-- Exercise --
Output the data below line for line, exactly, up to and including the line where "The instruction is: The" appears.

-- Supplied information --
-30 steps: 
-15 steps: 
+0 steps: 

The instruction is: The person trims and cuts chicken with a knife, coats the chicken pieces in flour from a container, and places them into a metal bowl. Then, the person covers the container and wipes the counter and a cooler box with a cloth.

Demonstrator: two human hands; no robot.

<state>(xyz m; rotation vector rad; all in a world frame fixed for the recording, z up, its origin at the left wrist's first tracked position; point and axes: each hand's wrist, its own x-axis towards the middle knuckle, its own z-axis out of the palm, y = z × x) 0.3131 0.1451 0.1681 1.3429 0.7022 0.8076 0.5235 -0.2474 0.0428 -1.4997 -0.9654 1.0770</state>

-- Answer to the problem --
-30 steps: 
-15 steps: 
+0 steps: 

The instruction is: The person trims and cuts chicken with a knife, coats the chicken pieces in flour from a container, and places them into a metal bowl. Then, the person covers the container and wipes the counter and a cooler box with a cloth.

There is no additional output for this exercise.